(DATASET CONTENT Opens)

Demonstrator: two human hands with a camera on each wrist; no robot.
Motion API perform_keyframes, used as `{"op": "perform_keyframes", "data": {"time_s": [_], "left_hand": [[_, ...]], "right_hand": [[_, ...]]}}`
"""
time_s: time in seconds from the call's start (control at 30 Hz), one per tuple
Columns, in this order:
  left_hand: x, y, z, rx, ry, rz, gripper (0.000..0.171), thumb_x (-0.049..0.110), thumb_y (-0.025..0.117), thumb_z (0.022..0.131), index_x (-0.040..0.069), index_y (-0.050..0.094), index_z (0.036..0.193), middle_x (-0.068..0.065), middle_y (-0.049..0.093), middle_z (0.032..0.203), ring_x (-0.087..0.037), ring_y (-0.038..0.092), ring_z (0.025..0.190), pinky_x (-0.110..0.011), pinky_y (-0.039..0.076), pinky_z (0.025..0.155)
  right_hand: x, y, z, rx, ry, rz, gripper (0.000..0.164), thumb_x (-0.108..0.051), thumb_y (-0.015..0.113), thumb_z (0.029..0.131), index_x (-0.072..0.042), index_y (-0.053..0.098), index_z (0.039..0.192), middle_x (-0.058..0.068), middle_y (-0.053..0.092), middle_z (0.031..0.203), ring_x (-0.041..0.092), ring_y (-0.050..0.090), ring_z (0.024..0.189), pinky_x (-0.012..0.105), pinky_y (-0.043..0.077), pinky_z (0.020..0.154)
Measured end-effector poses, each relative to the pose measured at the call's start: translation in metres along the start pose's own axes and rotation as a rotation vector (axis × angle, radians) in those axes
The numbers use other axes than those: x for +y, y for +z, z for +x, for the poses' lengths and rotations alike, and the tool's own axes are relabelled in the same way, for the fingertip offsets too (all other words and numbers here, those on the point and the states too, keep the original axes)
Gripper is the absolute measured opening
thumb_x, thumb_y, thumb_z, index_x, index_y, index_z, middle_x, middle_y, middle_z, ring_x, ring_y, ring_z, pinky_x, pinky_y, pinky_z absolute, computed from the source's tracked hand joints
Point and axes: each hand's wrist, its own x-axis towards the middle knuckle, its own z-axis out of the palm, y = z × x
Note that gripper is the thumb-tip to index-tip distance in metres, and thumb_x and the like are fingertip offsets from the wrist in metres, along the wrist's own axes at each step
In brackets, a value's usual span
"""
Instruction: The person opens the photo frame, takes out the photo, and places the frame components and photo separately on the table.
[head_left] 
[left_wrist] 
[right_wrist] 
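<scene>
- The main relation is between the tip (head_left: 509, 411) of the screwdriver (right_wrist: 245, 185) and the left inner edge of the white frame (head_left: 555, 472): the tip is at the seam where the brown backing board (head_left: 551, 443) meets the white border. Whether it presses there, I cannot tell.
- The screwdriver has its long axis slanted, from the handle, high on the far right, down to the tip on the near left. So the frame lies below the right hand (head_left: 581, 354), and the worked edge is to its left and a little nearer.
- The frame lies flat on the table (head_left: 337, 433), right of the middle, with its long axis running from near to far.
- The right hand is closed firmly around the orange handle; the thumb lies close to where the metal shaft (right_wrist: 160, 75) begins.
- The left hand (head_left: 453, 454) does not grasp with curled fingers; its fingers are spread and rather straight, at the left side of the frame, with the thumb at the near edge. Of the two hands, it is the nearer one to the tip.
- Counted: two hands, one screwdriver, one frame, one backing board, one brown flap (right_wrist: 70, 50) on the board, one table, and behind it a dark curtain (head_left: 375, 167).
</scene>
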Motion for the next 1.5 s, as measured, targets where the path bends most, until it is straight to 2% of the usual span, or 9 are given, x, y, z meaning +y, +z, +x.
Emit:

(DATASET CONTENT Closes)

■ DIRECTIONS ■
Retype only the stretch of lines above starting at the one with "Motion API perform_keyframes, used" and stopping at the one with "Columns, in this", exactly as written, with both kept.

■ COMPLETED EXERCISE ■
Motion API perform_keyframes, used as `{"op": "perform_keyframes", "data": {"time_s": [_], "left_hand": [[_, ...]], "right_hand": [[_, ...]]}}`
"""
time_s: time in seconds from the call's start (control at 30 Hz), one per tuple
Columns, in this order:

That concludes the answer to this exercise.